President Barack Obama issued an executive order in 2015 that severely limited the program, partly triggered by public outrage over the use of military gear during protests in Ferguson, Missouri, following the shooting death of 18-year-old Michael Brown. Police responded in riot gear and deployed tear gas, dogs and armored vehicles. At times they also pointed assault rifles at protesters.

Obama's order prohibited the federal government from providing grenade launchers, bayonets, tracked armored vehicles, weaponized aircraft and vehicles, and firearms and ammunition of .50-caliber or greater to police.

"Those restrictions went too far," Sessions said. "We will not put superficial concerns above public safety."

As of December, the agency overseeing the program had recalled at least 100 grenade launchers, more than 1,600 bayonets and 126 tracked vehicles — those that run on continuous, tank-like tracks instead of wheels — that were provided through the program.

Trump vowed to rescind the executive order in a written response to a Fraternal Order of Police questionnaire that helped him win an endorsement from the organization of rank-and-file officers. He reiterated his promise during a gathering of police officers in July, saying the equipment still on the streets is being put to good use.

"In fact, that stuff is disappearing so fast we have none left," Trump said.

The NAACP Legal Defense Fund said in a statement Sunday night that it is "exceptionally dangerous and irresponsible" for the administration to lift the ban.

"Just a few summers ago, our nation watched as Ferguson raised the specter of increased police militarization. The law enforcement response there and in too many places across the country demonstrated how perilous, especially for Black and Brown communities, a militarized police force can be," the LDF said.

"The President's decision to make this change in the wake of the tragedy in Charlottesville and against a backdrop of frayed relations between police and communities of color further reflects this administration's now open effort to escalate racial tensions in our country," the organization said.

Justice Department documents summarizing the order describe much of the gear as "defensive in nature," intended to protect officers from danger.

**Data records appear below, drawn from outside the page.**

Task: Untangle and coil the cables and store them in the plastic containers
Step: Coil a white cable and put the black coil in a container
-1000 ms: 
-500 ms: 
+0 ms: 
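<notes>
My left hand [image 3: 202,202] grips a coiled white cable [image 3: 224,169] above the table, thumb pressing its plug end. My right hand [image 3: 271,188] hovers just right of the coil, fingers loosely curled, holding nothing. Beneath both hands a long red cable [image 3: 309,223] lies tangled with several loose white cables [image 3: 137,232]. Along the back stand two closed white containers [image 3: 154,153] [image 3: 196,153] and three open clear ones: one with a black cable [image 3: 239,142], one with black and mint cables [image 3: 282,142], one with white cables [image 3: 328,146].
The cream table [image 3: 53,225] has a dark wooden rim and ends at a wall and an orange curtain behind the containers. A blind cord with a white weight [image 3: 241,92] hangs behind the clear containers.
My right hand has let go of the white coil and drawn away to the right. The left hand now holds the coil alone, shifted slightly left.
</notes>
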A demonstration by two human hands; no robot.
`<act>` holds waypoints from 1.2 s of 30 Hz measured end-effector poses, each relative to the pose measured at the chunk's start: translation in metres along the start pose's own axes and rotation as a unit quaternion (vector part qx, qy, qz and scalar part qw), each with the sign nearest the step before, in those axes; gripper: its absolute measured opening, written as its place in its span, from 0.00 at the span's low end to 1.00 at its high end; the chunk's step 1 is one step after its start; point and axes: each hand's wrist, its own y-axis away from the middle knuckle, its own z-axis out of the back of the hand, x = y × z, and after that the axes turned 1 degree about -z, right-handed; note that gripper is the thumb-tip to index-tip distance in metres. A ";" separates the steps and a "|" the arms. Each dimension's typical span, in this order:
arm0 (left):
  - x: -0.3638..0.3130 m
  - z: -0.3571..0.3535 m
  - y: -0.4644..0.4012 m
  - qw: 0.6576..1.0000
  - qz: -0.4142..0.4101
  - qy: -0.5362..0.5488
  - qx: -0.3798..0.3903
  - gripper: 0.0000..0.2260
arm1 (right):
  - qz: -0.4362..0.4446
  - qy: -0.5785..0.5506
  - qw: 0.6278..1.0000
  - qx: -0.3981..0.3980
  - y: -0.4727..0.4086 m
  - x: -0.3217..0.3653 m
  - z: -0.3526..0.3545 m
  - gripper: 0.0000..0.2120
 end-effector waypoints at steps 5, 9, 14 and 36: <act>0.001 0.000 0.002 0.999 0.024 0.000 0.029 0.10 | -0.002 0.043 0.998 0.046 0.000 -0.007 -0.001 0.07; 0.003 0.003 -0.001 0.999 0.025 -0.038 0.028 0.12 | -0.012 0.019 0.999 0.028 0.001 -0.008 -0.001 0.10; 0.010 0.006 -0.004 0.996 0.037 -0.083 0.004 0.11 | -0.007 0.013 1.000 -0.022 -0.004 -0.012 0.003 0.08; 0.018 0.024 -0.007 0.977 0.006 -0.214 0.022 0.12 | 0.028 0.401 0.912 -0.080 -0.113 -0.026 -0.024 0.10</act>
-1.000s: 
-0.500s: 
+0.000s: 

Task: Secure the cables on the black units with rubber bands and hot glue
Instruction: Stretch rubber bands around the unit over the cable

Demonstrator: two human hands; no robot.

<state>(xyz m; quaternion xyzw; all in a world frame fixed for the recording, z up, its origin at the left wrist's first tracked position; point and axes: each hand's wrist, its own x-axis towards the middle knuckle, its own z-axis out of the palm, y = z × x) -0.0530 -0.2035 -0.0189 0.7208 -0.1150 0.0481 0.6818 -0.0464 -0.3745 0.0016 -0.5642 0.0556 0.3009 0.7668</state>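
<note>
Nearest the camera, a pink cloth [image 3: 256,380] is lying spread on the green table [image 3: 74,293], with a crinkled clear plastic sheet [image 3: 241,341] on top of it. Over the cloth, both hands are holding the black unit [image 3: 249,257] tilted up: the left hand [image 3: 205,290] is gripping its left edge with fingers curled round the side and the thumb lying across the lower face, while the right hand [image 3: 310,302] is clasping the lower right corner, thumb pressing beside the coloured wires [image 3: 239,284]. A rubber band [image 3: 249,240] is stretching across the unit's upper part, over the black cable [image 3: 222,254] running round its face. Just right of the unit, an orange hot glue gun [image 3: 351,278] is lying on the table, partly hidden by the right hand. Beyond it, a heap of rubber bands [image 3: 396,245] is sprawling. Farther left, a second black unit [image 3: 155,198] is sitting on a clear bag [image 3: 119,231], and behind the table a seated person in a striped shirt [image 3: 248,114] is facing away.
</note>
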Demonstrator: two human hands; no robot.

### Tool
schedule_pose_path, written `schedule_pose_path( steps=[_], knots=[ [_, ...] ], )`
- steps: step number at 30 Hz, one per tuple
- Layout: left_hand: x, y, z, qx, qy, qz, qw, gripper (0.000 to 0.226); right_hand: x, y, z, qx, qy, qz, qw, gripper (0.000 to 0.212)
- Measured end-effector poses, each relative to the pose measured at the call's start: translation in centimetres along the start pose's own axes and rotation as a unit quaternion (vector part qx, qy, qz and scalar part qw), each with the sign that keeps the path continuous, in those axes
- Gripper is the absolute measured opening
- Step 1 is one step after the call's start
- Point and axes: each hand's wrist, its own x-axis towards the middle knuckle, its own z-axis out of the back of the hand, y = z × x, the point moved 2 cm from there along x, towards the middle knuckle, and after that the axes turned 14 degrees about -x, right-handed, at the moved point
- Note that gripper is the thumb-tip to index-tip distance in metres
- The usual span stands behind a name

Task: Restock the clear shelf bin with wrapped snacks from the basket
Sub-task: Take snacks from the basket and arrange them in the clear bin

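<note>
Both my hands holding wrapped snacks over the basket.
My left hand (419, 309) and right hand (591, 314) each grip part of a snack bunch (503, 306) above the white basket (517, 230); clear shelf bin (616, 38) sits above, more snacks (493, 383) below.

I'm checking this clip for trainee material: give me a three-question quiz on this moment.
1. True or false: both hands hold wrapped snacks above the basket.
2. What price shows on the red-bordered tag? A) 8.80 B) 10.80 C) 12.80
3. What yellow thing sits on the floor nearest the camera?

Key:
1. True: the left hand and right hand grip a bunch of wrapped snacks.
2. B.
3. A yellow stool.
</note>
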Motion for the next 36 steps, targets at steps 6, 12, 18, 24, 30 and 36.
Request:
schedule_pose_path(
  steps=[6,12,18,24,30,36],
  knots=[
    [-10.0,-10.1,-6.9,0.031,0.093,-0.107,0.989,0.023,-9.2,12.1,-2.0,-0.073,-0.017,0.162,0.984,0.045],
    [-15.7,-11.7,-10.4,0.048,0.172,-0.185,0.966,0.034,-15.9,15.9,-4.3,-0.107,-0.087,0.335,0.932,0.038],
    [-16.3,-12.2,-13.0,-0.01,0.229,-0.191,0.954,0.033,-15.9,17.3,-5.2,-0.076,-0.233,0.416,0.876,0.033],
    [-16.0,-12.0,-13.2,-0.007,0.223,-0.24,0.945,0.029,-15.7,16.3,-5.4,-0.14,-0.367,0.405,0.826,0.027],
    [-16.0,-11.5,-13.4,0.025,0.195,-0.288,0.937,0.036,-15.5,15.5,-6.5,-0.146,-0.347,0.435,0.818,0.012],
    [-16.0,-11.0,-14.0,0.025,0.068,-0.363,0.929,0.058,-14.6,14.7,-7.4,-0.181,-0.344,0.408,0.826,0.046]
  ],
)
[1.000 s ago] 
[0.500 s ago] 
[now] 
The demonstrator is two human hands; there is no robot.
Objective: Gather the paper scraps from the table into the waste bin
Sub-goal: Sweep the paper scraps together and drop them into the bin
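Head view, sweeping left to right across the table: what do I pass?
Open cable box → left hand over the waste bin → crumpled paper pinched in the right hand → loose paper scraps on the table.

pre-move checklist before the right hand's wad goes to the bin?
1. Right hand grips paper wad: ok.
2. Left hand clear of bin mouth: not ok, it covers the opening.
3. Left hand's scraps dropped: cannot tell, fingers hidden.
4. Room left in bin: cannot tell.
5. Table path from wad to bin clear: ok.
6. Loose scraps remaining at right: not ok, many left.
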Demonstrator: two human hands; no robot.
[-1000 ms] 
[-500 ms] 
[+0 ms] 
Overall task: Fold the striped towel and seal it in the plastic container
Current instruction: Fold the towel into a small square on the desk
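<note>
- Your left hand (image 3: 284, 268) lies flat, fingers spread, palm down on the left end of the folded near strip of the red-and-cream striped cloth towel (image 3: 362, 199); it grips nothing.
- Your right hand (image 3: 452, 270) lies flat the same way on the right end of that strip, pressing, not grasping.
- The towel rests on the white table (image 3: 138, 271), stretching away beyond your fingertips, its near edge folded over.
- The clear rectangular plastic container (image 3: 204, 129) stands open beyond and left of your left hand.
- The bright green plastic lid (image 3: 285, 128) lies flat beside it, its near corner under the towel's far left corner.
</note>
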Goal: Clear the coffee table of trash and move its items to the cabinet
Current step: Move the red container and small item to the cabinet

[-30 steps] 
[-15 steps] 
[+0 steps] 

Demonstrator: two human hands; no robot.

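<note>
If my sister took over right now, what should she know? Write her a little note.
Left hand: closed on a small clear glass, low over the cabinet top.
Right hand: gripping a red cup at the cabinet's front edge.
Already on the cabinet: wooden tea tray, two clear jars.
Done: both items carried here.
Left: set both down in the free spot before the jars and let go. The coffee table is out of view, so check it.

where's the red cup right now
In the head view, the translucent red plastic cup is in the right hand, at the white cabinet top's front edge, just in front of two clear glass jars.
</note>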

Most police agencies rarely require military equipment for daily use but see a need to have it available, said Chuck Wexler, executive director of the Police Executive Research Forum.

"It is hard to imagine any situation where a grenade launcher or bayonet would be something that a major police department would need, but defensive shields and armored vehicles kept on reserve will be welcome," he said.

Sessions has said he believes boosting morale among police can help curb spikes in violence in some cities. The plan to restore access to military equipment comes after Sessions has said he intends to pull back on court-enforceable improvement plans with troubled police departments, which he says can malign entire agencies and make officers less aggressive on the street.